CoreML Stable Diffusion 2 Base
Property | Value |
---|---|
Author | Apple |
License | CreativeML Open RAIL++-M |
Primary Paper | High-Resolution Image Synthesis With Latent Diffusion Models |
Framework | Core ML |
What is coreml-stable-diffusion-2-base?
This is an Apple Silicon-optimized version of Stable Diffusion v2, specifically converted to Core ML format for efficient deployment on Apple devices. The model maintains the powerful text-to-image generation capabilities of the original while leveraging Apple's hardware acceleration.
Implementation Details
The model is trained on a filtered subset of LAION-5B dataset, initially for 550k steps at 256x256 resolution, followed by 850k steps at 512x512 resolution. It uses a latent diffusion architecture with an autoencoder and UNet backbone, combined with OpenCLIP-ViT/H text encoding.

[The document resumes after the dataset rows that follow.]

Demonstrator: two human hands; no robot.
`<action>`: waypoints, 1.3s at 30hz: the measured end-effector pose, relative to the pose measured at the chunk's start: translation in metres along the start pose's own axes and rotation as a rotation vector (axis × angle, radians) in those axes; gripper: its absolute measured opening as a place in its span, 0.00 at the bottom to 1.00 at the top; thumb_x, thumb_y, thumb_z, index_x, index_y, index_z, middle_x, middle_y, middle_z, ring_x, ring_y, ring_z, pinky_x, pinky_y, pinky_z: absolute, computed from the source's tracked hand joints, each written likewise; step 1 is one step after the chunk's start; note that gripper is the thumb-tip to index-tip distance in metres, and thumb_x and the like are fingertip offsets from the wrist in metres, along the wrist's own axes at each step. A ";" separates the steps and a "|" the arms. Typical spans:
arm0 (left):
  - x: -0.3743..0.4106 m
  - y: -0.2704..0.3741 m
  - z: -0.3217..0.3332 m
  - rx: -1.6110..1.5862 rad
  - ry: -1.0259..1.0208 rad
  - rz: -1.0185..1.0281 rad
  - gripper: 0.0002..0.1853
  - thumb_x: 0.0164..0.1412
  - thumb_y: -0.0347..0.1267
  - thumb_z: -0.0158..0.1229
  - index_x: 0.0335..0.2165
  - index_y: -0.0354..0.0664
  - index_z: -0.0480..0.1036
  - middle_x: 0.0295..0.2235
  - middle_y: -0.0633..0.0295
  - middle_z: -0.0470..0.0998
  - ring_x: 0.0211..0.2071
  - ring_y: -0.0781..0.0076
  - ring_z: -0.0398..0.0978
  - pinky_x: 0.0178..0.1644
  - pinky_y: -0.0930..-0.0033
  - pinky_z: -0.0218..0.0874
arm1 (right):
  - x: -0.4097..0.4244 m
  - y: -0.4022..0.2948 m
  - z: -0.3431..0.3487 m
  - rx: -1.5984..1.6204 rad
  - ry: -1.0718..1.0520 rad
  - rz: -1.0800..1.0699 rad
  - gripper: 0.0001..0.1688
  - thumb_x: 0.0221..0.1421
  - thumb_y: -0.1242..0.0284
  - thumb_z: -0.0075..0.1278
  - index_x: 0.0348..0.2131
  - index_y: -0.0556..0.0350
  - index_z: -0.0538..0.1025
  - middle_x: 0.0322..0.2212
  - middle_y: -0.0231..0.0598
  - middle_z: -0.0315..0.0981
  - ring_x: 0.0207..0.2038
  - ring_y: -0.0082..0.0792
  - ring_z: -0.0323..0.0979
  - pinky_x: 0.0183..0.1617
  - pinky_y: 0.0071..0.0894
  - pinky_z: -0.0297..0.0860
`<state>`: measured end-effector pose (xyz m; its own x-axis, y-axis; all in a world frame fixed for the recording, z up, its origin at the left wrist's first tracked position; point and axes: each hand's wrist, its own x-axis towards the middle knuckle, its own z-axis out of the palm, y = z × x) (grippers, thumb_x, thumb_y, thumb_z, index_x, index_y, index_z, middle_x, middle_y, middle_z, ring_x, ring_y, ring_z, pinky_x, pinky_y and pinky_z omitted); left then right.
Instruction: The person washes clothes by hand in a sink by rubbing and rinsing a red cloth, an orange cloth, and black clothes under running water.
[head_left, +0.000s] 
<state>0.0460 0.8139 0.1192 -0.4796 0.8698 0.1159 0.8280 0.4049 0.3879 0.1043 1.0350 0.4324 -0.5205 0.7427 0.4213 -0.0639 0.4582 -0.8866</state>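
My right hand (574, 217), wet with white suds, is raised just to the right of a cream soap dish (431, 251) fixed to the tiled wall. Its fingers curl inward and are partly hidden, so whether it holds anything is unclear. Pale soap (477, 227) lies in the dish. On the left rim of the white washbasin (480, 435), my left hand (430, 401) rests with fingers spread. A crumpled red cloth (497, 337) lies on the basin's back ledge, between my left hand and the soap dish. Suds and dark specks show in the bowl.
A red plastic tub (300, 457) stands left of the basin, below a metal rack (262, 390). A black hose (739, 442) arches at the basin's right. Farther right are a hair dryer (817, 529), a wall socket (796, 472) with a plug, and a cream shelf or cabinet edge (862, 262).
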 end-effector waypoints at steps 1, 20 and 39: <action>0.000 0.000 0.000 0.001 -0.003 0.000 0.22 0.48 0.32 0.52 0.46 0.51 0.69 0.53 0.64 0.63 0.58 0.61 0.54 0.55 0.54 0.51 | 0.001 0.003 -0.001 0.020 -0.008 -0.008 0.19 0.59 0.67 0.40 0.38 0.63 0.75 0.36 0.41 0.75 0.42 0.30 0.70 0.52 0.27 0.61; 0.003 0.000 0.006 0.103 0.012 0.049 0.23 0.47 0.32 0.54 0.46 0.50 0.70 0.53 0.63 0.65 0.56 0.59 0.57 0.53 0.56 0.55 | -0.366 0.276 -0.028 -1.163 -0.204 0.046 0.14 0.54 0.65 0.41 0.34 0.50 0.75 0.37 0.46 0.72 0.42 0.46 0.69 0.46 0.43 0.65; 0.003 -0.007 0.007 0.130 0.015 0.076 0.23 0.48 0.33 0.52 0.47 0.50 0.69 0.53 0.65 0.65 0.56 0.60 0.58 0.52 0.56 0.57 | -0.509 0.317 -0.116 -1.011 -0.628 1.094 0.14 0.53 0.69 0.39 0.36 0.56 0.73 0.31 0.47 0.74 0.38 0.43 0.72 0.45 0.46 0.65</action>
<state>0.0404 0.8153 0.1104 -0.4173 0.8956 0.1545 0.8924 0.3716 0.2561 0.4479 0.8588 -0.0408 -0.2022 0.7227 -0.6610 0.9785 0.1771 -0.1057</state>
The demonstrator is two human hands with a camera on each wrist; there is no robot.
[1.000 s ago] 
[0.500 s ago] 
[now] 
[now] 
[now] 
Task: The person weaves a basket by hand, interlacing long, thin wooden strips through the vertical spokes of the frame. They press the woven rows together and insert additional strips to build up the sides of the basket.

- Offers both original and split_einsum attention variants
- Supports both Swift and Python inference paths
- Trained with conservative NSFW filtering (p_unsafe=0.1)
- Uses v-objective for improved generation quality
Core Capabilities
- High-quality text-to-image generation at 512x512 resolution
- Optimized performance on Apple Silicon hardware
- Filtered training data for safer content generation
- Multiple deployment options for different use cases
Frequently Asked Questions
Q: What makes this model unique?
This model stands out for its specific optimization for Apple Silicon hardware through Core ML conversion, offering efficient deployment while maintaining the quality of Stable Diffusion v2. It provides multiple variants for different use cases and performance requirements.
Q: What are the recommended use cases?
The model is intended for research purposes, creative tools, educational applications, and artistic processes. It's specifically designed for deployment on Apple devices where efficient, local processing is required. However, it should not be used for generating harmful, offensive, or inappropriate content.